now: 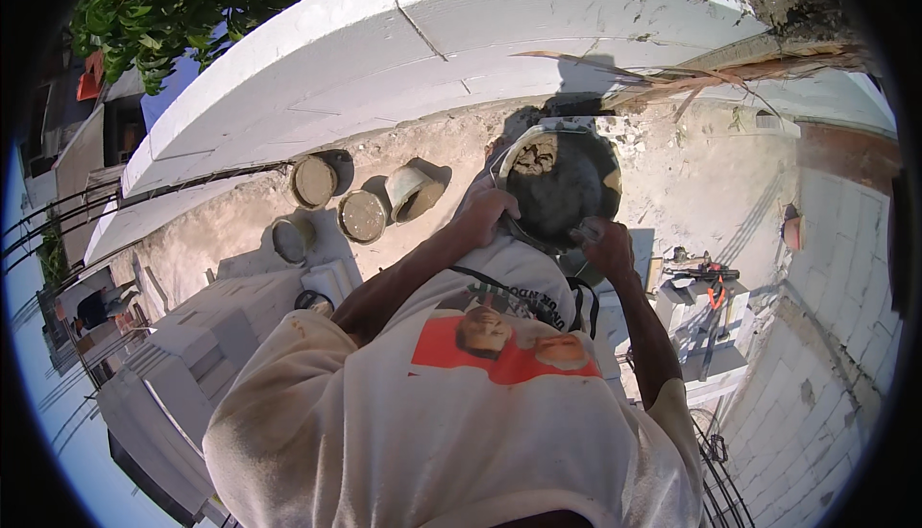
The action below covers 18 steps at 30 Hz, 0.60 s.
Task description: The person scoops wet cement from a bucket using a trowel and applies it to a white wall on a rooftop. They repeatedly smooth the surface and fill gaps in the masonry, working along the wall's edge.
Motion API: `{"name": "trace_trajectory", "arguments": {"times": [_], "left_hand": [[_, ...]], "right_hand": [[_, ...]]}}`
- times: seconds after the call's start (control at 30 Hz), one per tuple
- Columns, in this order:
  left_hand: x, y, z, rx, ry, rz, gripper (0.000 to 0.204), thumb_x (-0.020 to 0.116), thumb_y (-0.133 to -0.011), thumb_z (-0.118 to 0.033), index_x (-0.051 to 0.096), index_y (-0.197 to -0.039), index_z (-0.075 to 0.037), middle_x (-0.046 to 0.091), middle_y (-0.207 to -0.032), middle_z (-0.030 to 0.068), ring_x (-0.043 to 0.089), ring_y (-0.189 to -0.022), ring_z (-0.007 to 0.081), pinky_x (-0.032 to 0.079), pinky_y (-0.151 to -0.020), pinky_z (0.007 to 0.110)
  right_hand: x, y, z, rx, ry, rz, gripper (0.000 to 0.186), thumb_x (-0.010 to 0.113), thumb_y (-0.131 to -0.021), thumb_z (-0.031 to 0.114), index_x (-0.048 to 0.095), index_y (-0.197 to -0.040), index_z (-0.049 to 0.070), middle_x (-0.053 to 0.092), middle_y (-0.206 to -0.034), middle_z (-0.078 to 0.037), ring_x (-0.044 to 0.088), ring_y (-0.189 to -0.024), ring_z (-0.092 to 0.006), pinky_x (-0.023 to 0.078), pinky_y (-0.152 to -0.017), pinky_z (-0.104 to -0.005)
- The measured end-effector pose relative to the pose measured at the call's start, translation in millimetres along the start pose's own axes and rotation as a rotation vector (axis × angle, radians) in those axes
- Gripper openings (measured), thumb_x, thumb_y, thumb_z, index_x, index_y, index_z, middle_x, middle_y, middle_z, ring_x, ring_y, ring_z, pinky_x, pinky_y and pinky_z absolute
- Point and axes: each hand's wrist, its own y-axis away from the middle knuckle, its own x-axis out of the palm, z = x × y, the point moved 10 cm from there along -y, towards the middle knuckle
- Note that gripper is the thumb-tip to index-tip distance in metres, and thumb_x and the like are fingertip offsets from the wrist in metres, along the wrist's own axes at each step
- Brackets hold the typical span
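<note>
A round bucket [569, 128] with a pale rim is right in front of me, its mouth facing up at me. Its dark inside is partly blurred, and a lump of grey-brown mortar [534, 157] sits at its far left side. My left hand [488, 209] is closed on the bucket's near left rim, fingers partly hidden. At the near right rim is my right hand [605, 244], its fingers curled together over the bucket's edge. Something greyish shows at these fingertips, too blurred to name.
Several small mortar-stained buckets [363, 217] stand or lie on the ground to the left. A long white block wall [317, 76] curves along the far side. White blocks [182, 345] are stacked at near left. Tools [709, 278] rest on blocks at right. Rebar [67, 206] juts at left.
</note>
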Motion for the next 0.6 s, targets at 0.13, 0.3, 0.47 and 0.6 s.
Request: {"name": "trace_trajectory", "arguments": {"times": [0.13,0.3,0.47,0.6], "left_hand": [[7,7,-33,0.362,-0.456,0.086,0.022,0.063,-0.078,0.01,0.064,-0.093,-0.006,0.068,-0.091,0.0119,0.068,-0.086,0.0285,0.055,-0.079,0.035],[-2,9,13,0.242,-0.242,0.034,0.023,0.063,-0.074,0.008,0.065,-0.093,-0.006,0.068,-0.092,0.0109,0.066,-0.08,0.0254,0.055,-0.073,0.034],[5,2,10,-0.388,0.455,-0.152,0.028,0.059,-0.073,0.011,0.063,-0.096,-0.005,0.067,-0.089,0.0081,0.067,-0.08,0.0215,0.056,-0.07,0.034],[11,14,23,-0.794,0.725,-0.286,0.026,0.059,-0.073,0.011,0.062,-0.095,-0.004,0.065,-0.085,0.0076,0.067,-0.079,0.0207,0.057,-0.069,0.035]], "right_hand": [[-13,14,6,-0.067,0.023,-0.096,0.036,0.08,-0.085,0.033,0.074,-0.104,0.004,0.075,-0.099,-0.017,0.072,-0.089,-0.0346,0.056,-0.08,-0.0424],[-34,34,3,-0.07,-0.05,-0.229,0.032,0.078,-0.086,0.029,0.073,-0.103,0.002,0.075,-0.096,-0.016,0.072,-0.085,-0.0319,0.054,-0.078,-0.0367],[-89,56,49,-0.13,-0.176,-0.311,0.016,0.072,-0.085,0.01,0.071,-0.098,0.001,0.07,-0.081,-0.013,0.065,-0.071,-0.0193,0.051,-0.069,-0.0326],[-125,69,81,-0.087,-0.243,-0.259,0.012,0.075,-0.086,0.01,0.071,-0.093,0.002,0.063,-0.069,-0.008,0.054,-0.063,-0.0115,0.047,-0.061,-0.0306]]}}
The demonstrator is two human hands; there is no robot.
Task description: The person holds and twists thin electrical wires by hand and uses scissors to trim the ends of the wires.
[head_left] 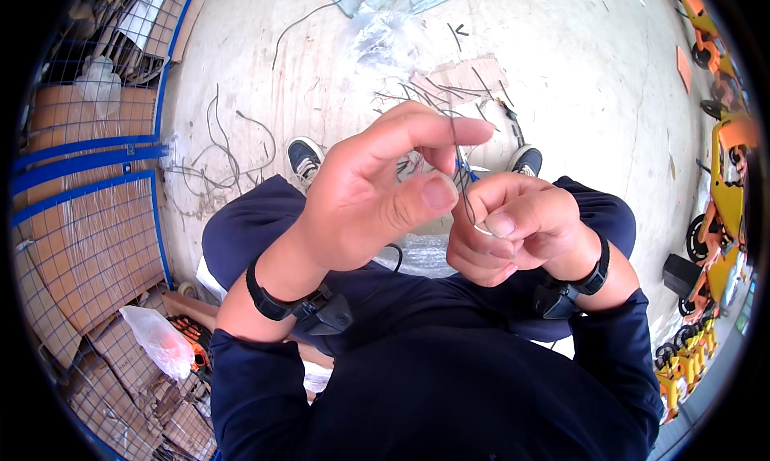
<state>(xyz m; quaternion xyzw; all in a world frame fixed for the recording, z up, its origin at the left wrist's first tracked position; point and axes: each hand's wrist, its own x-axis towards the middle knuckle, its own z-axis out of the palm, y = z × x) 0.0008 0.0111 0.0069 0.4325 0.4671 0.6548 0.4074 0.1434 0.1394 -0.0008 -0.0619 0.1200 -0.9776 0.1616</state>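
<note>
A thin dark wire [460, 160] runs upright in front of my chest, with a pale end at my right fingers. My right hand [517, 228] is closed in a pinch on that end, its other fingers curled. Just to the left, my left hand [365, 192] has thumb and forefinger spread apart, the wire passing close by their tips; its other fingers are bent and partly hidden. Something blue [472, 175] shows behind the wire between the hands; I cannot make out what it is.
Cut dark wires and a cardboard piece [465, 76] lie ahead on the floor, near clear plastic [389, 40]. Looped cable [228, 152] lies to the left, beside a blue mesh cage [88, 144] holding cardboard. Yellow and orange wheeled machines [726, 196] line the right.
</note>
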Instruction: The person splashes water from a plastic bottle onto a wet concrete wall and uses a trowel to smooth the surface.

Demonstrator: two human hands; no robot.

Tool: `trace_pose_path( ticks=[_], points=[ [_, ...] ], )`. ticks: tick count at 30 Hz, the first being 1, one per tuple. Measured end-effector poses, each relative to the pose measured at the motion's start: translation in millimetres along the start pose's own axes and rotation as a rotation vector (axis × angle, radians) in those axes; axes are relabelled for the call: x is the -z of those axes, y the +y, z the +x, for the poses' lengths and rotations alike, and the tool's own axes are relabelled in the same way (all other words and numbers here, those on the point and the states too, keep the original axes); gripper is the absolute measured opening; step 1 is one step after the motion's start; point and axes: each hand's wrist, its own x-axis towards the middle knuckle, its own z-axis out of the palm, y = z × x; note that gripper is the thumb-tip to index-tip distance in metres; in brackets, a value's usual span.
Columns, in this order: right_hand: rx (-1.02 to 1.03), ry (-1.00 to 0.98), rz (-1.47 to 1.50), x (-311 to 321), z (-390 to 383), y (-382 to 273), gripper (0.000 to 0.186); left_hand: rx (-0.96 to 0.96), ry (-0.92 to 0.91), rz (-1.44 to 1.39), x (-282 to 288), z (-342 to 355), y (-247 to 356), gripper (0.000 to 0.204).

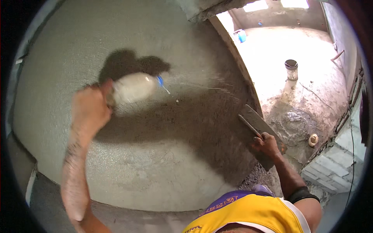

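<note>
L hand (pixel 91 110) raised w/ sideways bottle (pixel 136 87) — R hand (pixel 267 145) gripping trowel (pixel 266 125).

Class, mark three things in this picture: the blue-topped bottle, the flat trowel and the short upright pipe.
Blue-topped bottle (pixel 135 87): head view, middle of its pale body.
Flat trowel (pixel 266 126): head view, on its blade.
Short upright pipe (pixel 292 73): head view, outer wall below its dark opening.

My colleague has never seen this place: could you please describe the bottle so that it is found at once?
Start from the broad grey cement surface at the left and centre. Over it, the left hand holds the bottle by one end, its blue cap pointing right. Unlike the flat trowel in the right hand, it is rounded and whitish.
</note>
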Motion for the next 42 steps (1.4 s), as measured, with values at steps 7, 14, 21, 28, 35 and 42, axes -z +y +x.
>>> trace_pose_path(
  ticks=[7, 14, 21, 28, 35, 42],
  points=[
    [0.136, -0.05, 0.03, -16.1, 1.2, -20.2, 0.035, 0.235, 0.367, 0.25, 25.3, 81.8, -84.2, 0.042],
    [0.175, -0.001, 0.135, -26.3, 6.6, -5.5, 0.028, 0.169, 0.501, 0.259, 36.2, 118.1, -93.2, 0.036],
    [0.075, 0.052, 0.212, -12.7, -0.9, -11.8, 0.028, -0.001, 0.217, 0.357, 25.5, 87.3, -21.6, 0.025],
    [0.088, -0.009, 0.329, -1.7, 2.2, -37.6, 0.031, 0.138, 0.362, 0.322, 8.8, 101.2, -48.9, 0.025],
    [0.361, 0.048, 0.16, -7.8, 47.9, -98.5, 0.027, 0.281, 0.545, 0.167, 51.7, 154.4, -87.9, 0.028],
    [0.648, 0.056, 0.293, -20.7, 98.4, -179.5, 0.027, 0.542, 0.452, -0.103, -26.9, 90.6, -123.4, 0.05]
  ],
)
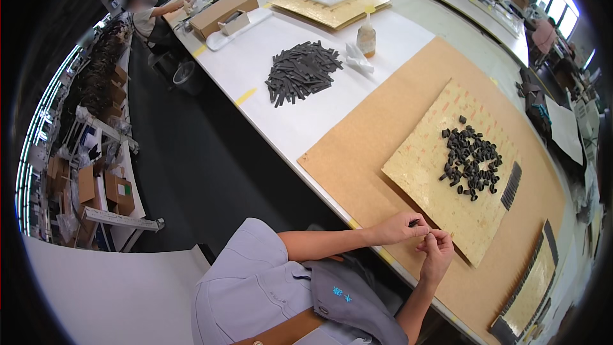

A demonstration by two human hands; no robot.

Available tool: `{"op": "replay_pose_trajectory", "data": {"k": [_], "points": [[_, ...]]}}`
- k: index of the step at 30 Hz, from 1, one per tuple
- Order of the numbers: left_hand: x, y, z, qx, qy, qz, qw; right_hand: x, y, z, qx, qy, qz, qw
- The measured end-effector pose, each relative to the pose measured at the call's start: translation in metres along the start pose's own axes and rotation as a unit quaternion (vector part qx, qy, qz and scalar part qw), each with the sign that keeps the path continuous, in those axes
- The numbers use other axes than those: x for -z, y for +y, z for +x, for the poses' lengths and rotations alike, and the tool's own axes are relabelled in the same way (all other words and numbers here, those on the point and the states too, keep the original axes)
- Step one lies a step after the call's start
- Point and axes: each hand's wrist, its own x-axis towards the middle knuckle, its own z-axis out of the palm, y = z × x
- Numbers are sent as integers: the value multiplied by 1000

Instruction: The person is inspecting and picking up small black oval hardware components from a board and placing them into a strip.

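My left hand (397,228) is closed around a small black strip (414,222), which shows between its curled fingers. Fingertips nearly touching, my right hand (437,254) pinches just beside it; what it holds, if anything, is too small to make out. Both hands are over the near edge of a yellowish board (421,166) lying on brown paper (357,134). On that board is a loose heap of small black loops (469,153), and to their right a neat row of flat black strips (511,185).
A pile of black strips (303,70) lies on white paper (255,121). Beyond are a glue bottle (366,38), crumpled tissue (359,59), stacked boards (329,3) and a cardboard box (223,14). A strip-edged board (527,287) lies right. Another person (143,16) works far left.
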Motion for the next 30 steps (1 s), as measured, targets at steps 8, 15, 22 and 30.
{"op": "replay_pose_trajectory", "data": {"k": [8, 15, 22, 30], "points": [[-6, -4, -4, 43, -7, 121, 992, 17, -4, -12, -59, -62, -5, 996], [11, 12, 1, 132, -27, 92, 987, 16, -7, 3, -103, -110, 31, 988], [10, 17, 11, 215, -96, 20, 972, 31, 2, 0, -123, -111, 83, 983], [5, 10, 9, 188, -74, 83, 976, 34, -1, -3, -139, -148, 48, 978]]}}
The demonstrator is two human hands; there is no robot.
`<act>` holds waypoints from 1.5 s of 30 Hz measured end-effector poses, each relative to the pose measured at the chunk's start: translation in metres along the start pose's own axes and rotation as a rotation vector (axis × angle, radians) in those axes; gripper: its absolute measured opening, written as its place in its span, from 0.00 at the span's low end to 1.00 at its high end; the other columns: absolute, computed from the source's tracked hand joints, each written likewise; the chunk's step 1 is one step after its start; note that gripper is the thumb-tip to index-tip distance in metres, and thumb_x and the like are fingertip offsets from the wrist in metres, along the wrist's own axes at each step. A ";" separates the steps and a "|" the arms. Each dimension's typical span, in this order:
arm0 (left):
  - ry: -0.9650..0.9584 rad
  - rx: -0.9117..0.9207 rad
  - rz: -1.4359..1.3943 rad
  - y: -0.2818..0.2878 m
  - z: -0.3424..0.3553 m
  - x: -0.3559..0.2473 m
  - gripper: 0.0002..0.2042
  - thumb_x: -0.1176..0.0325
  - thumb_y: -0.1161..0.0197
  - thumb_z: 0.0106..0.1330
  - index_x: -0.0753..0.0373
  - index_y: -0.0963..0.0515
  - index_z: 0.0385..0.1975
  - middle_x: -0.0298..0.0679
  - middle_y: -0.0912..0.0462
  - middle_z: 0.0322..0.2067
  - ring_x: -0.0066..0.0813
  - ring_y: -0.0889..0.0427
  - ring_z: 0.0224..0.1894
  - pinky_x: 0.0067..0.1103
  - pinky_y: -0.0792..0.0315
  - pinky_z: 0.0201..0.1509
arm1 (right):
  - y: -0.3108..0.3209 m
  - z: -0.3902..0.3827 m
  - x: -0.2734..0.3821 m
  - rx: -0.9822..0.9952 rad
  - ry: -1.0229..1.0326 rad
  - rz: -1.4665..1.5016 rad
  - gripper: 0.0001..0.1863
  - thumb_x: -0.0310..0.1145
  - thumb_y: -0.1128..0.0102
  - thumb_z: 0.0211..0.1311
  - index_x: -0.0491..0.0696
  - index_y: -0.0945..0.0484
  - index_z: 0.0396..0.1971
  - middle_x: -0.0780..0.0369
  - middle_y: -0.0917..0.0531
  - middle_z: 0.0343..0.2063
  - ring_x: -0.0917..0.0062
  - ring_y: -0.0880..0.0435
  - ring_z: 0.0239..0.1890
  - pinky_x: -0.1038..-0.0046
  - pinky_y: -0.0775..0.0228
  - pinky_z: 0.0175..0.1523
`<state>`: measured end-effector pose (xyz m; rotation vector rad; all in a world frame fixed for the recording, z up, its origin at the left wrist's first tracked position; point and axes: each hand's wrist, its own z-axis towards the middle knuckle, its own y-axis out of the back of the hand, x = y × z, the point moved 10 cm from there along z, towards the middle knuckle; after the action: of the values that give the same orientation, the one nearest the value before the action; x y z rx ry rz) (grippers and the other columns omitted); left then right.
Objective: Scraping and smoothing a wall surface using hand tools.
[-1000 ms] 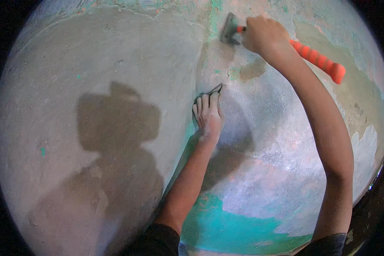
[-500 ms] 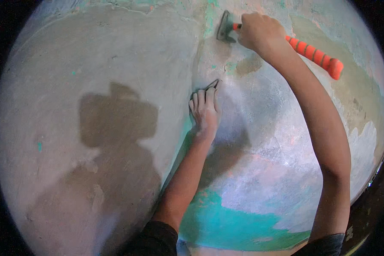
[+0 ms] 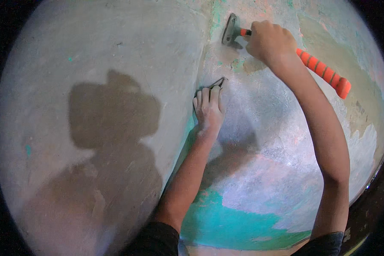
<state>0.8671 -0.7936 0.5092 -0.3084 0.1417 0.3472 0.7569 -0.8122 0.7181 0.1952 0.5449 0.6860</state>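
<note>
Above, right grip (image 3: 272, 42) tight round orange-handled scraper (image 3: 322, 70); below, left grip (image 3: 209, 107) at thin dark piece (image 3: 221, 81), hold unclear

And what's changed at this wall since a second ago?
The right hand has shifted slightly down with the orange-handled scraper; its handle end has swung lower, so it slants more steeply. Nothing was taken up or let go. The left hand stayed at the wall, dark pointed thing at its fingertips.

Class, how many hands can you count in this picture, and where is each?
2: the right hand up high, gripping the orange-handled tool; the left hand lower, against the wall. No others show.
</note>
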 end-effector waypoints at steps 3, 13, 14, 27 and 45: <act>0.001 -0.006 -0.014 -0.002 -0.001 -0.004 0.07 0.66 0.43 0.66 0.60 0.23 0.38 0.41 0.28 0.29 0.42 0.28 0.34 0.34 0.38 0.37 | -0.016 0.011 -0.020 -0.033 -0.081 0.098 0.19 0.42 0.43 0.58 0.44 0.18 0.42 0.50 0.16 0.38 0.54 0.16 0.42 0.57 0.24 0.49; 0.049 0.031 -0.050 -0.008 -0.003 0.003 0.08 0.67 0.44 0.67 0.61 0.24 0.41 0.43 0.27 0.31 0.45 0.26 0.37 0.36 0.37 0.39 | -0.007 -0.010 -0.034 -0.076 -0.025 -0.035 0.20 0.47 0.45 0.62 0.45 0.18 0.39 0.49 0.16 0.37 0.52 0.16 0.42 0.56 0.25 0.47; 0.050 0.027 -0.052 -0.008 -0.004 0.003 0.08 0.67 0.44 0.67 0.61 0.24 0.41 0.43 0.27 0.31 0.45 0.26 0.37 0.36 0.37 0.39 | -0.010 -0.009 -0.034 -0.080 -0.023 -0.039 0.20 0.47 0.45 0.62 0.45 0.18 0.39 0.49 0.16 0.37 0.52 0.16 0.42 0.56 0.25 0.47; 0.034 0.035 -0.066 -0.008 -0.001 0.003 0.07 0.67 0.43 0.67 0.61 0.23 0.40 0.43 0.26 0.32 0.43 0.26 0.37 0.34 0.36 0.40 | -0.001 -0.004 -0.029 -0.021 -0.027 -0.035 0.17 0.42 0.43 0.59 0.44 0.19 0.40 0.49 0.16 0.39 0.54 0.16 0.44 0.57 0.24 0.48; 0.025 0.033 -0.079 -0.002 -0.003 0.003 0.06 0.68 0.43 0.66 0.61 0.23 0.39 0.43 0.26 0.31 0.44 0.26 0.37 0.35 0.36 0.39 | 0.002 0.005 -0.017 -0.039 -0.030 0.006 0.13 0.36 0.45 0.59 0.43 0.18 0.35 0.49 0.16 0.35 0.53 0.16 0.41 0.57 0.24 0.46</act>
<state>0.8704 -0.7958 0.5062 -0.2847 0.1588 0.2629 0.7477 -0.8216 0.7305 0.1707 0.5025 0.6983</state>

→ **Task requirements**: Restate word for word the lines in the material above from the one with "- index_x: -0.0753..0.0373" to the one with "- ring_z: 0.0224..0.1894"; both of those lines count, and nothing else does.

→ **The answer**:
  - index_x: -0.0753..0.0373
  - index_y: -0.0963..0.0515
  - index_z: 0.0385..0.1975
  - middle_x: -0.0298..0.0679
  - middle_y: -0.0912..0.0462
  - middle_z: 0.0322..0.2067
  - ring_x: -0.0066..0.0813
  - ring_y: -0.0889..0.0427
  - ring_z: 0.0224..0.1894

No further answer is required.